Description of the task.
As you look over the data below, please find each line where the word "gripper" appears, then copy it.

Input data.
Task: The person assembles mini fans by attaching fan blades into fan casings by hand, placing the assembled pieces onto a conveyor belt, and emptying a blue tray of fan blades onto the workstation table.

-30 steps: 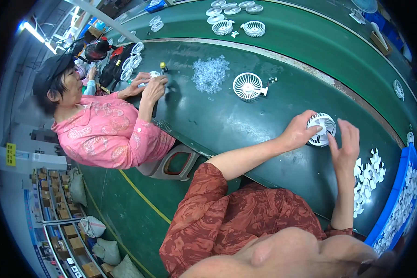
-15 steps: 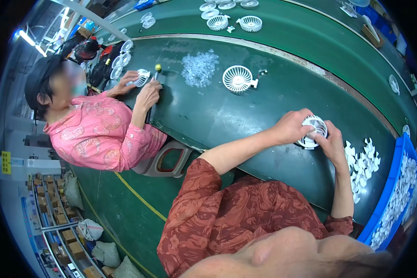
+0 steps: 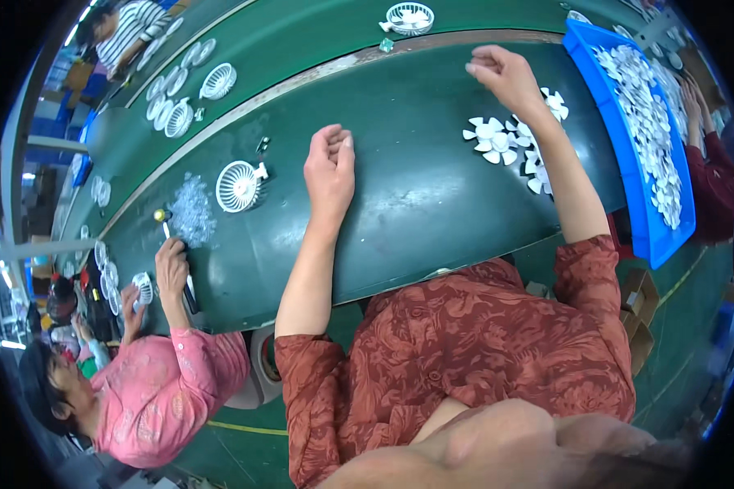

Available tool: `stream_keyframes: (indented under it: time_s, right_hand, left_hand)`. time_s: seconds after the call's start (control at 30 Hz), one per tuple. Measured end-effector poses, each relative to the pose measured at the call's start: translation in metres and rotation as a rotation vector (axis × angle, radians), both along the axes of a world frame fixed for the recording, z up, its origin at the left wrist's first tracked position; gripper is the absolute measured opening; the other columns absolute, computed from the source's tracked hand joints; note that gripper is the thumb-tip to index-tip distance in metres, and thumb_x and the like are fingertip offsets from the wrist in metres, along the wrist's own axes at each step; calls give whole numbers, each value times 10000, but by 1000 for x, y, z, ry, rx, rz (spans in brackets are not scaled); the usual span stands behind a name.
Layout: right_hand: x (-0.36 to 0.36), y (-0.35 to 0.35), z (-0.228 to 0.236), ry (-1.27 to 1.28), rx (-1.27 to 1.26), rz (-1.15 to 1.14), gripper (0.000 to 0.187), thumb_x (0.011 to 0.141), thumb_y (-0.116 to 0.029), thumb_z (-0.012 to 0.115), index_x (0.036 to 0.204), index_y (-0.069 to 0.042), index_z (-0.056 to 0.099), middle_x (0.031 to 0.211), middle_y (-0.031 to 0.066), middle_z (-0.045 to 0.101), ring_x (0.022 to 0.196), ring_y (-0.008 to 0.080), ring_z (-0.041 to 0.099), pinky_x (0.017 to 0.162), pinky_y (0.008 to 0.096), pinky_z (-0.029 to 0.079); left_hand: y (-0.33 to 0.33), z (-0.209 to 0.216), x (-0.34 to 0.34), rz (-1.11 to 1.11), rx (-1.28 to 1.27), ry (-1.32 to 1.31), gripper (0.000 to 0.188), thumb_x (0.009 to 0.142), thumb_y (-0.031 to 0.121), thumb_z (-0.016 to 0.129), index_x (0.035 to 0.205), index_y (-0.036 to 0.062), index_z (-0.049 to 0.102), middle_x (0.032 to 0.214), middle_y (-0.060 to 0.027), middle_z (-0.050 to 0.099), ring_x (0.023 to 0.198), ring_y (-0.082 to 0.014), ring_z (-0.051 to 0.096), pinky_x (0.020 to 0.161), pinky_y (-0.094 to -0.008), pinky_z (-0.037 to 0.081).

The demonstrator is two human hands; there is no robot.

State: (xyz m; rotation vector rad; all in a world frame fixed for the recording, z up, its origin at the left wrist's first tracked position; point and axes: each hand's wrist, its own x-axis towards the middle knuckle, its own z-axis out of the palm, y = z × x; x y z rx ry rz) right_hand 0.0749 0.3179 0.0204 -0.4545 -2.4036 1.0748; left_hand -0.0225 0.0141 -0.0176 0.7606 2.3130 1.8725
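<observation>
the nearest thing to the right hand (image 3: 506, 77) is the loose group of white blades (image 3: 495, 143) on the table (image 3: 400, 212), just below it in view; the forearm passes over part of them. that hand is apart from the left one, fingers bent, nothing seen in it. the left hand (image 3: 331, 167) is over the table too, loosely curled; i cannot tell if it closes on anything. nearest it is a white cage (image 3: 239, 187), flat on the table, with a small dark part (image 3: 263, 145) beside it.

since some blades overlap, one could drag another along or chip, i'd judge, if pulled carelessly. a low right forearm might sweep them about. the dark part looks easily knocked aside by a wide left swing.

further out, a fan (image 3: 409, 18) lies on the belt (image 3: 302, 41), a green part (image 3: 386, 45) near it. the blue tub (image 3: 624, 179) at right is heaped with white pieces and juts past the table's near edge; an elbow bump could spill some.

at left, clear bits (image 3: 192, 213) lie close to a co-worker's hand (image 3: 172, 269); a jolt there might scatter them.
</observation>
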Motion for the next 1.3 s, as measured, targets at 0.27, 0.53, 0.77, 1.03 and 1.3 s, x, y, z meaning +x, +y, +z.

Response area.
Available tool: `stream_keyframes: (indented under it: time_s, right_hand, left_hand)`. time_s: seconds after the call's start (control at 30 Hz), one per tuple. Measured end-effector poses, each relative to the pose measured at the call's start: translation in metres and rotation as a rotation vector (axis × angle, radians), both along the axes of a world frame fixed for the recording, z up, its origin at the left wrist's first tracked position; gripper is the absolute measured opening; the other columns absolute, computed from the source's tracked hand joints; note that gripper is the thumb-tip to index-tip distance in metres, and thumb_x and the like are fingertip offsets from the wrist in metres, along the wrist's own axes at each step; calls give whole numbers, each value times 10000, but by 1000 for x, y, z, ry, rx, rz (spans in brackets are not scaled); the usual span stands behind a name.
Layout: right_hand: x (-0.36 to 0.36), y (-0.35 to 0.35), z (-0.228 to 0.236), ry (-1.27 to 1.28), rx (-1.27 to 1.26), rz (-1.15 to 1.14), gripper (0.000 to 0.187), thumb_x (0.011 to 0.141), thumb_y (-0.116 to 0.029), thumb_z (-0.012 to 0.115), index_x (0.036 to 0.204), index_y (-0.069 to 0.042), index_z (-0.056 to 0.099), middle_x (0.031 to 0.211), middle_y (-0.031 to 0.066), middle_z (-0.045 to 0.101), ring_x (0.022 to 0.196), ring_y (-0.008 to 0.080), ring_z (-0.041 to 0.099), pinky_x (0.017 to 0.162), pinky_y (0.008 to 0.096), pinky_z (-0.029 to 0.079); left_hand: y (-0.33 to 0.33), z (-0.209 to 0.216), x (-0.34 to 0.34), rz (-1.11 to 1.11), rx (-1.28 to 1.27), ry (-1.32 to 1.31), gripper (0.000 to 0.188), thumb_x (0.009 to 0.142), thumb_y (-0.031 to 0.121), thumb_z (-0.016 to 0.129), index_x (0.035 to 0.205), index_y (-0.036 to 0.062), index_z (-0.049 to 0.102), middle_x (0.032 to 0.214), middle_y (-0.060 to 0.027), middle_z (-0.050 to 0.099), ring_x (0.023 to 0.198), ring_y (-0.082 to 0.014), ring_z (-0.051 to 0.096), pinky_x (0.020 to 0.161), pinky_y (-0.094 to -0.008), pinky_z (-0.037 to 0.081).

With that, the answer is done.